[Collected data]
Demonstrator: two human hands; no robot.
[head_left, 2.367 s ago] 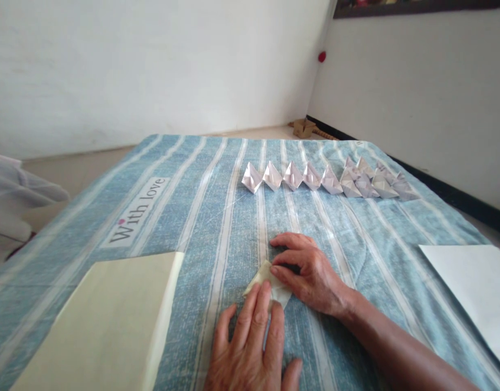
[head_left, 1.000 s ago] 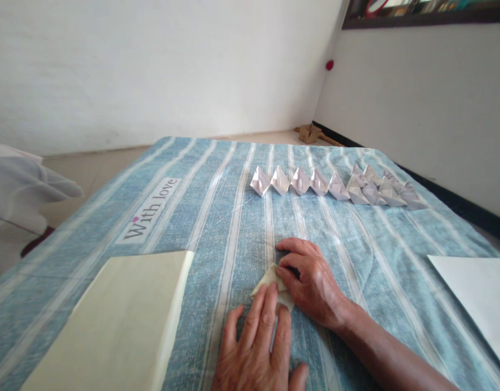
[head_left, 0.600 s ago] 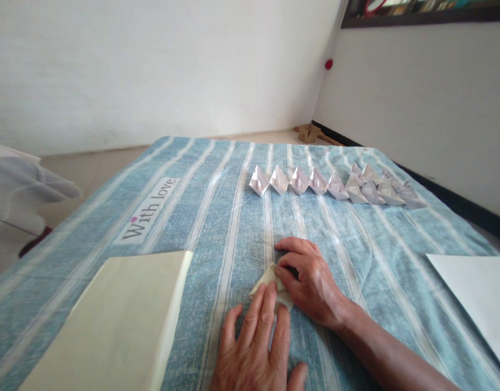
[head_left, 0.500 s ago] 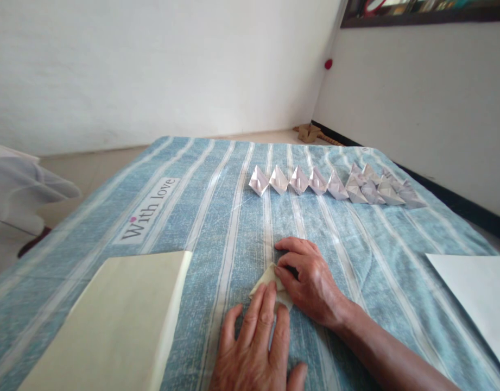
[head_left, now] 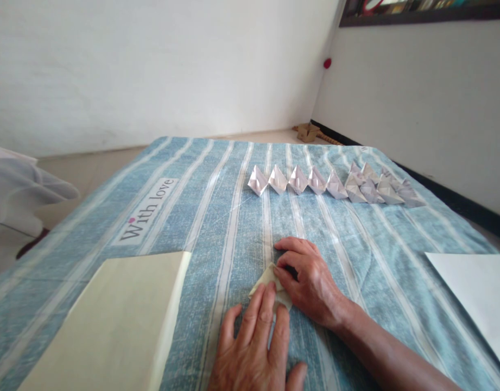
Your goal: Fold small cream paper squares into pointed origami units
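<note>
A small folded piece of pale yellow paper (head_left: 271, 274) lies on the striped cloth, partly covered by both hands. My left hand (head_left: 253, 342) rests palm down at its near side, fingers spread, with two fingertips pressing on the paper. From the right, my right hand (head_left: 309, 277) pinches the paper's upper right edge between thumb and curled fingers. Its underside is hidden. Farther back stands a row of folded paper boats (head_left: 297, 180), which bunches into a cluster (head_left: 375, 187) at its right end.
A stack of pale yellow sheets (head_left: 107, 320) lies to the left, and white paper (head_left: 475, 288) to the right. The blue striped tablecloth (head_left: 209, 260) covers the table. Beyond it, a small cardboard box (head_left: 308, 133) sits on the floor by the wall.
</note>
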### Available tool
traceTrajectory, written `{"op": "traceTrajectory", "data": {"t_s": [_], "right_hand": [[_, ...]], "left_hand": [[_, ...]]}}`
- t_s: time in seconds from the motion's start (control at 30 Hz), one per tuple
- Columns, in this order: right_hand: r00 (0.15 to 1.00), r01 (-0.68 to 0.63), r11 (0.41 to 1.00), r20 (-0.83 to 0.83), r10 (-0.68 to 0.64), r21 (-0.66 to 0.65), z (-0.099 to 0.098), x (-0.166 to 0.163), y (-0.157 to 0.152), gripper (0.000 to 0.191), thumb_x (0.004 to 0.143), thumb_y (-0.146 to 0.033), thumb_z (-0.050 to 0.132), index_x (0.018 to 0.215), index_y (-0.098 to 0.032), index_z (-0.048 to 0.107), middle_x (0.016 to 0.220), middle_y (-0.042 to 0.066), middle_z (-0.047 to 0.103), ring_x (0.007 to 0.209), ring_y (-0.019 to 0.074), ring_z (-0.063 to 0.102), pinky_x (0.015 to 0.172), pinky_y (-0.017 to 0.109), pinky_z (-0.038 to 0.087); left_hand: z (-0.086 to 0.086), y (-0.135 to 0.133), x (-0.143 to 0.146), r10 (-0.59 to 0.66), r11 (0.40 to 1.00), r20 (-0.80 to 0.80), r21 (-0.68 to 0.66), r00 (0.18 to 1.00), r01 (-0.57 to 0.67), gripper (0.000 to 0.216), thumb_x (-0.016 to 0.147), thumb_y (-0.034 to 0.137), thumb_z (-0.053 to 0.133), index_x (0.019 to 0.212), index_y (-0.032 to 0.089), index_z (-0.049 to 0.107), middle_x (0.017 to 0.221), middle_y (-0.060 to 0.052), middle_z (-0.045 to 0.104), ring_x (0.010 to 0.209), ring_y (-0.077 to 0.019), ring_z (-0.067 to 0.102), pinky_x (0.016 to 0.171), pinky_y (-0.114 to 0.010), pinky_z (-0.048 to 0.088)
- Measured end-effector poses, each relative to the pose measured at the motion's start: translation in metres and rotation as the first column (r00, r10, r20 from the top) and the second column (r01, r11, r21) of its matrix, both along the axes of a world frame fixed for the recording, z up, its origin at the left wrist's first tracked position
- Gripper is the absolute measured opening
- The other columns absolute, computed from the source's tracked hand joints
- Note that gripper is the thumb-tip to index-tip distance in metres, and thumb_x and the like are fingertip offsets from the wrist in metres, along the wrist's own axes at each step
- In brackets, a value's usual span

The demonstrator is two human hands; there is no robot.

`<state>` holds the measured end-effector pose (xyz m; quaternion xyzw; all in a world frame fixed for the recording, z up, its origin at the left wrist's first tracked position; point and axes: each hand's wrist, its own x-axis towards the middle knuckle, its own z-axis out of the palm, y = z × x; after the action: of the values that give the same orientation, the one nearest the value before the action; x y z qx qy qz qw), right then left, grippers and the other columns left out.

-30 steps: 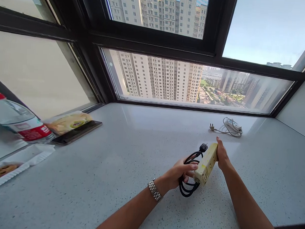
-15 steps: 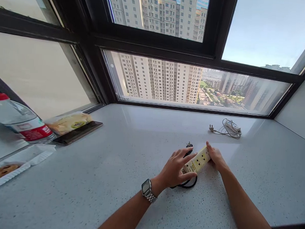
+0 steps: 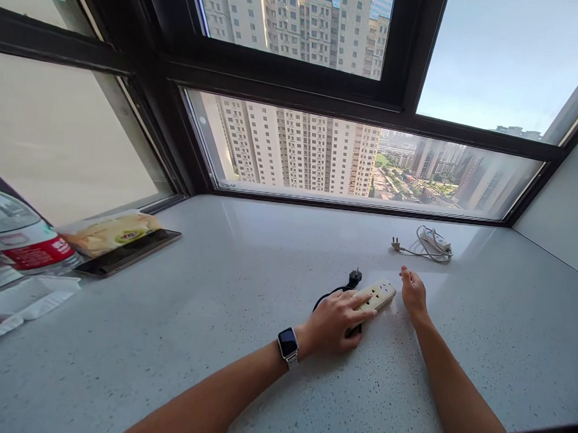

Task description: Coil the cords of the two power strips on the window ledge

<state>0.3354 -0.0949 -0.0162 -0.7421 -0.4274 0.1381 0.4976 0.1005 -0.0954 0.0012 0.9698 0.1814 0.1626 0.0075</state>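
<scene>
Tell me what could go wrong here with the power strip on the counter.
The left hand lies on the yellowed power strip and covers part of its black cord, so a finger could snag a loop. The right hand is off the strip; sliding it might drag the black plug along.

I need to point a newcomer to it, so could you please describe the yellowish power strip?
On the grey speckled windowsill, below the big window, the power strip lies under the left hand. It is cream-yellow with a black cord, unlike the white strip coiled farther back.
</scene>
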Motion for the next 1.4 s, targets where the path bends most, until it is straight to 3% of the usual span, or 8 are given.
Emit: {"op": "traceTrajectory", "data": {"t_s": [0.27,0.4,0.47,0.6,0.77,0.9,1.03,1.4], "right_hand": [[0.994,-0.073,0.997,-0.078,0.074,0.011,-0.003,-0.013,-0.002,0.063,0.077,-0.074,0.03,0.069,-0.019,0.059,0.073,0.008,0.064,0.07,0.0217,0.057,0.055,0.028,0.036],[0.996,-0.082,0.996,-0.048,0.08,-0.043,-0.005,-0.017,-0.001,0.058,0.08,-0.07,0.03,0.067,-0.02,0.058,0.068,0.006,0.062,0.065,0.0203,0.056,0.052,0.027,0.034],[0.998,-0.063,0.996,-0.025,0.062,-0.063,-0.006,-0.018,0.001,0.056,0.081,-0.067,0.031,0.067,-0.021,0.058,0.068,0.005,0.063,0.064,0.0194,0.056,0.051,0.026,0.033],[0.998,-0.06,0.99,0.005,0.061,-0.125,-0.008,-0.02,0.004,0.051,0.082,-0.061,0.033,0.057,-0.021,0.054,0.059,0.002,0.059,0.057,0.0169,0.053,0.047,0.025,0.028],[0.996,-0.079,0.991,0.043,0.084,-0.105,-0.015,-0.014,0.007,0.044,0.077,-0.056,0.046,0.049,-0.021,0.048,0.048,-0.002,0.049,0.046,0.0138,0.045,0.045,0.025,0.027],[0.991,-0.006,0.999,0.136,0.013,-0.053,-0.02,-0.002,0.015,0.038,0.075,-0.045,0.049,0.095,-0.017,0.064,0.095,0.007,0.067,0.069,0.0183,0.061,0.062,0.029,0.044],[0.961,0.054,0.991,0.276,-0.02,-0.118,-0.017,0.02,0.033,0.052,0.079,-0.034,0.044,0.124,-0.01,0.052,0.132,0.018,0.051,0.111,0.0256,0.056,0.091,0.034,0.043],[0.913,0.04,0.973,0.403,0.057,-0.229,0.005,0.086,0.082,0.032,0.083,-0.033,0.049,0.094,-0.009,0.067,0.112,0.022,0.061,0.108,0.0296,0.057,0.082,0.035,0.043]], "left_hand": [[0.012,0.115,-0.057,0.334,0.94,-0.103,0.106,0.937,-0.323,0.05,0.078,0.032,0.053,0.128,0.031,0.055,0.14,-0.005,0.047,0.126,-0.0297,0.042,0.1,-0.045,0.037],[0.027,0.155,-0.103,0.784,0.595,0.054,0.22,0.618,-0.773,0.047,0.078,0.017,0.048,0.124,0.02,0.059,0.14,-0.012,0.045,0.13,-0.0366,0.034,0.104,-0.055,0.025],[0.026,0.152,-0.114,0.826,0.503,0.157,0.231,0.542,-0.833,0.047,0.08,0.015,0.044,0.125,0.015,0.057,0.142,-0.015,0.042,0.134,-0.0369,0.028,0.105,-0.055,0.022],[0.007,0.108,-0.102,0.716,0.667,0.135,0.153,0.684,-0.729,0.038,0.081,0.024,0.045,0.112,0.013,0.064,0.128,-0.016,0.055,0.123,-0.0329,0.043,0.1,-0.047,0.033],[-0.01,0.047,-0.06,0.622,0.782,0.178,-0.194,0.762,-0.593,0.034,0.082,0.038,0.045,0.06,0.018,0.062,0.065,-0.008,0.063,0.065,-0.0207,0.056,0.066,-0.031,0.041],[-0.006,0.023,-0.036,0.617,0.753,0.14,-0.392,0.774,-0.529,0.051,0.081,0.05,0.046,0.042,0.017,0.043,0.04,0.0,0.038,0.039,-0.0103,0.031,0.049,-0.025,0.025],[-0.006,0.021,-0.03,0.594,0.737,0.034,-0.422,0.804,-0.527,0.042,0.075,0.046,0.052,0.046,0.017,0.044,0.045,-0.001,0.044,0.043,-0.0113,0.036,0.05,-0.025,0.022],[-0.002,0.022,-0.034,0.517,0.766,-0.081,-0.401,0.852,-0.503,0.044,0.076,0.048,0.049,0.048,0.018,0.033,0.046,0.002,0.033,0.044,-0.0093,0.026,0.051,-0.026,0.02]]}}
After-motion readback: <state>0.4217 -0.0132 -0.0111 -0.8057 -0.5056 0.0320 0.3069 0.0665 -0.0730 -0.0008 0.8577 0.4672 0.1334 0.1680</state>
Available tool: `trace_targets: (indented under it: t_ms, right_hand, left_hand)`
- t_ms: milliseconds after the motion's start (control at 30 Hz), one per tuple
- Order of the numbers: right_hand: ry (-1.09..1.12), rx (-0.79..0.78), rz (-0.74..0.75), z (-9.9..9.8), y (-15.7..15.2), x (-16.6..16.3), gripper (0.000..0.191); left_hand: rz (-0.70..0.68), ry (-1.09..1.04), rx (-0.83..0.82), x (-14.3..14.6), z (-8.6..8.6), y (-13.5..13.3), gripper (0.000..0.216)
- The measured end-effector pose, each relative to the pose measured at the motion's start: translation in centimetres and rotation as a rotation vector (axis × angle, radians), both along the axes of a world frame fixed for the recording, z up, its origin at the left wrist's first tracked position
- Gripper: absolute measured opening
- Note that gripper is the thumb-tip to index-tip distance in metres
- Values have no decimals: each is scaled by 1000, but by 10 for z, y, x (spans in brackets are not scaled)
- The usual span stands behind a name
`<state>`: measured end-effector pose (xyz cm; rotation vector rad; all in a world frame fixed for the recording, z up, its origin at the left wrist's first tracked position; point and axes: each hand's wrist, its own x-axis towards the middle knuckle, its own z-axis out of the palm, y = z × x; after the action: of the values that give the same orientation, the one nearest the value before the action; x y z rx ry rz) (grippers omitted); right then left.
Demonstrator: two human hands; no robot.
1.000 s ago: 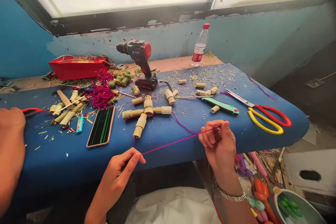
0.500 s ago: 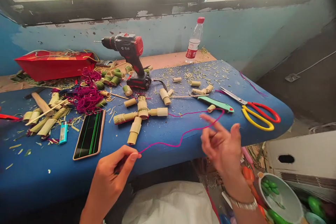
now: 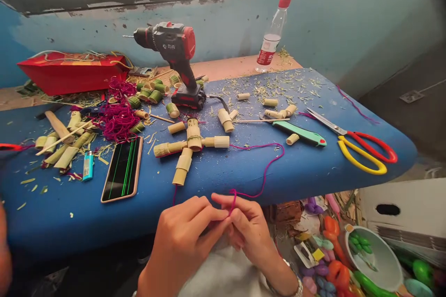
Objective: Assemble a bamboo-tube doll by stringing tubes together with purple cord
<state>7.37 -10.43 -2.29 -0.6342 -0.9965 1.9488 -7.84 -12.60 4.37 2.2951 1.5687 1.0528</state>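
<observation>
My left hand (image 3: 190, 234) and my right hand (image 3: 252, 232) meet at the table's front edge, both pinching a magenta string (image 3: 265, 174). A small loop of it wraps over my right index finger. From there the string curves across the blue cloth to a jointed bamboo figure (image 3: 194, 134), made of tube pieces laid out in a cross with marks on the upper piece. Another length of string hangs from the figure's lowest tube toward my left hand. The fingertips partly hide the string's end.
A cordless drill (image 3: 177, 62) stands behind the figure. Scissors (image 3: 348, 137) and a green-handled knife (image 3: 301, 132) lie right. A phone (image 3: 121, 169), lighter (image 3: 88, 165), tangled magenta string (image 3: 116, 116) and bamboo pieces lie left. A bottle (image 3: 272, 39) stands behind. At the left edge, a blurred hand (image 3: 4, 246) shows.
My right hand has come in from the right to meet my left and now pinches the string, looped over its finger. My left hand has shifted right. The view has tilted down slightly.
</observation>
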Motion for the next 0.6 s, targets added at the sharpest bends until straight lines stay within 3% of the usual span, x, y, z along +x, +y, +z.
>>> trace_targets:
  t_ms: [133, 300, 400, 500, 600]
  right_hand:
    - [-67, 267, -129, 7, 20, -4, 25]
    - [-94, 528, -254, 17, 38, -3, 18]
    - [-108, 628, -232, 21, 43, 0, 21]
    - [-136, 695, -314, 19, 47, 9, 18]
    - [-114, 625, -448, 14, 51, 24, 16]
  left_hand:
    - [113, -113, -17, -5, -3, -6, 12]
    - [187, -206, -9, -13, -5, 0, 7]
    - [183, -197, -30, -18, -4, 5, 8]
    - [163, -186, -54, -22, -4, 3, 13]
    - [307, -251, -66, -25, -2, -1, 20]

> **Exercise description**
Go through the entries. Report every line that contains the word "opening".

> **Output below**
- Gripper is the absolute measured opening
- Gripper: absolute measured opening

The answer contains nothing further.